◆ TASK DESCRIPTION
In the listing beneath this line, copy exactly the lines starting with the one containing "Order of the" and going on through the one containing "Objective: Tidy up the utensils".

◆ SUPPLIED INFORMATION
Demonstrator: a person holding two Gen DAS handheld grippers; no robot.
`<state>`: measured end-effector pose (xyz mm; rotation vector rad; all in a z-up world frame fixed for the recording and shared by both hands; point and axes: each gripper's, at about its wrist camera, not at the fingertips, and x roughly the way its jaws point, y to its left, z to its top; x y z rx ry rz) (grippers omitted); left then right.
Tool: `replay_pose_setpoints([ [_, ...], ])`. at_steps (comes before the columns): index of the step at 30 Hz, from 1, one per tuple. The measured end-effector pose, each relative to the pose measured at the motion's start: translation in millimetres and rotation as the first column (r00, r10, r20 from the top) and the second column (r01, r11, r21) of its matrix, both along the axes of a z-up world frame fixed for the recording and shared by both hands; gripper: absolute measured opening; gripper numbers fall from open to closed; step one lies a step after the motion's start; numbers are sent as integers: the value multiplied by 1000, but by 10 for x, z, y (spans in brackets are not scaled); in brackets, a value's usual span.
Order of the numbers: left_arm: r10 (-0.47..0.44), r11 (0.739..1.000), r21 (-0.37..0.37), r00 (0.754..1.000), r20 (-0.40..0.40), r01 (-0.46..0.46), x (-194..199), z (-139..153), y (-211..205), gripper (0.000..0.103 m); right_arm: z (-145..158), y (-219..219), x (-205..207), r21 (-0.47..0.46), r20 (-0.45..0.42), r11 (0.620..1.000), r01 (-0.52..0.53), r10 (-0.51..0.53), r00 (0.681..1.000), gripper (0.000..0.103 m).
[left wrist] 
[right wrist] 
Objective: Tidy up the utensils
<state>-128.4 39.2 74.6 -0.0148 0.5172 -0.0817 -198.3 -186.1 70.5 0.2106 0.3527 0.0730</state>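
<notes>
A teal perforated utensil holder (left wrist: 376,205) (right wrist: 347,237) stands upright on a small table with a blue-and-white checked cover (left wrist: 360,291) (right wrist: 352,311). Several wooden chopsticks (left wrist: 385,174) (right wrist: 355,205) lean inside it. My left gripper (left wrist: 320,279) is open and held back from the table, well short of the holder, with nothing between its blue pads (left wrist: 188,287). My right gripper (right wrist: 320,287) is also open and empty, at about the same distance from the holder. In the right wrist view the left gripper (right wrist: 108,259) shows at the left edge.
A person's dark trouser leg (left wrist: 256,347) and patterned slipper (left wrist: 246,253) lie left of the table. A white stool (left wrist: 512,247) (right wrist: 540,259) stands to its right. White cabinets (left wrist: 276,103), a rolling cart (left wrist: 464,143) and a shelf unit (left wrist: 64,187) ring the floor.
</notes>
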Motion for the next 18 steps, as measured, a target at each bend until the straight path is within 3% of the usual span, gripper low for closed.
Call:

◆ SOLVED PROBLEM
Order of the numbers: left_arm: r10 (-0.47..0.44), r11 (0.739..1.000), r21 (-0.37..0.37), r00 (0.754..1.000), r20 (-0.40..0.40), r01 (-0.46..0.46), x (-194..199), z (-139..153), y (-211..205), gripper (0.000..0.103 m); right_arm: z (-145..158), y (-219..219), x (-205..207), r21 (-0.47..0.46), r20 (-0.45..0.42), r11 (0.620..1.000), r01 (-0.52..0.53), r10 (-0.51..0.53), r00 (0.681..1.000), gripper (0.000..0.103 m).
[left wrist] 
[right wrist] 
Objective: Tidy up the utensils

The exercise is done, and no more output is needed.